Analysts from Wedbush, J.P. Morgan, and Bank of America predict that Google’s advancements in artificial intelligence will positively impact its second-quarter earnings. The parent company, Alphabet, is scheduled to release its earnings report on Tuesday.
Bank of America analysts Justin Post and Nitin Bansal revised their revenue forecasts for Google upward, citing the integration of Gemini AI into Google Cloud and AI Overviews in Google Search as key drivers for sales growth. They expressed confidence that the wider implementation of AI tools would increase user activity in Google’s core Search business, despite some initial issues that led to online jokes about the accuracy of AI Overviews. Consequently, they raised their price target for Google’s stock from $200 to $206.

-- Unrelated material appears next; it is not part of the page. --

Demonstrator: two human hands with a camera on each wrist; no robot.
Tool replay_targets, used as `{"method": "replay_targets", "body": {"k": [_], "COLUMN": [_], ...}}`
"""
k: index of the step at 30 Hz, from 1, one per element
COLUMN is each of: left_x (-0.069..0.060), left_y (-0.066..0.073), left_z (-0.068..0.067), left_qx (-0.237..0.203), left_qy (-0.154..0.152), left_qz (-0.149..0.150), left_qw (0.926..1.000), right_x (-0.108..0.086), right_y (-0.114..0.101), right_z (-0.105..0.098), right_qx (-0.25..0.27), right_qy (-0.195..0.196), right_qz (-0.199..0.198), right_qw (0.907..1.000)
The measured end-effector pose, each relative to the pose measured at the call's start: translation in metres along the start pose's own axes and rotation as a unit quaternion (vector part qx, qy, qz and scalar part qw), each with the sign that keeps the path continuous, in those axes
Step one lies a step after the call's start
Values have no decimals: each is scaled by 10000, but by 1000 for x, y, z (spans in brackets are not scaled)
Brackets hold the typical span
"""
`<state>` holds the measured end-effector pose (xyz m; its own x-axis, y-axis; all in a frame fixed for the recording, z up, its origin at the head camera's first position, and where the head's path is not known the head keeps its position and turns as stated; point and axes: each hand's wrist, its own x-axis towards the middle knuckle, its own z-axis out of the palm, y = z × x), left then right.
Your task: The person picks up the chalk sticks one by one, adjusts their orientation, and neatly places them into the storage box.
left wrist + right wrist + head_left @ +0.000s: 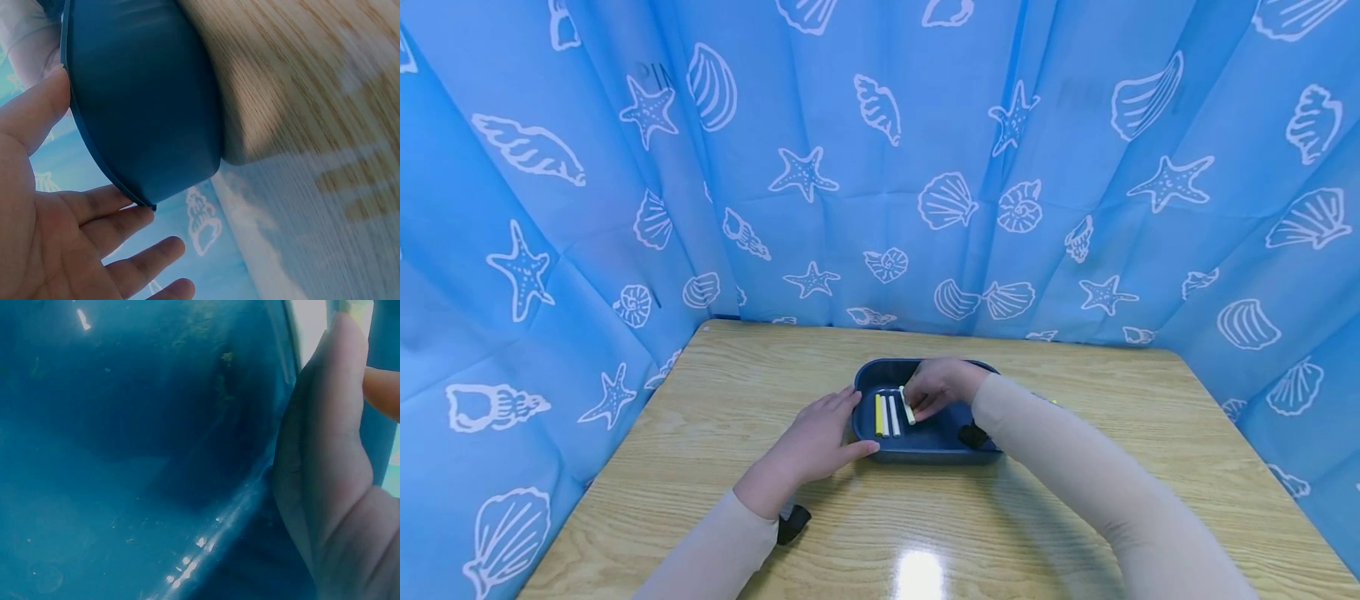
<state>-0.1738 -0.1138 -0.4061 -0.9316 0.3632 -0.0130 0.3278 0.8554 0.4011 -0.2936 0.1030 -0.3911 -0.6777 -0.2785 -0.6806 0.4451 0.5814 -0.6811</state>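
Pinched chalk stick: pale off-white [906, 403], slim and straight, slanting slightly, its far end toward the left; inside the tray, just right of the other sticks; whether it touches the tray floor cannot be told.
Right hand [942, 383]: reaching into the tray, thumb and fingers closed narrowly on that stick.
Left hand [820, 437]: spread wide at the tray's left end, thumb on the near rim, two fingertips at the left rim, the other fingers extended past it.
Lying sticks: one yellow stick [878, 414] leftmost, then two white sticks [891, 416], side by side and running near to far in the tray's left part.
Tray: dark blue [917, 457], oblong, round-cornered.
In the way: the right sleeve [1052, 450] and a black wrist device [972, 436] cover some of the tray's right part; a small yellow object [1054, 402] peeps from behind the sleeve.
Table: light wood grain [775, 358], glare at the near edge.
Backdrop: blue curtain [880, 167] with white shells and starfish.
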Motion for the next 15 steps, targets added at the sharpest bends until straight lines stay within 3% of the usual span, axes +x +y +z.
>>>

In April, Google reported a remarkable 60% surge in profits for the first quarter, inspired in part by its AI developments, resulting in a significant rise in its stock price and pushing its market capitalization beyond $2 trillion. This places Google alongside industry giants Apple, Microsoft, and Nvidia.
Google’s impressive quarterly performance followed a series of new AI product launches under the Gemini initiative. At its recent Google I/O developer conference, the company unveiled a state-of-the-art AI assistant capable of visual and verbal interaction through smart glasses. Google claims its latest Gemini iteration operates 20% faster than the latest version of ChatGPT.
While Wedbush analyst Dan Ives is somewhat cautious about the potential of AI Overviews, he did mention that they might support Search monetization as time goes on. He also believes that AI is currently enhancing Google Cloud services. Similar to other market analysts, Ives anticipates a 27% increase in Cloud revenue year-over-year.
Doug Anmuth from J.P. Morgan highlighted the firm’s positive outlook, naming Google as one of their top tech stock picks alongside Uber and Amazon, and noted optimism regarding advancements in generative AI ahead of Alphabet’s earnings announcement.
Raymond James analyst Josh Beck added a word of caution; despite the current optimistic view of AI’s role in Google’s future, it remains uncertain whether AI will contribute to sustained sales growth in the long term.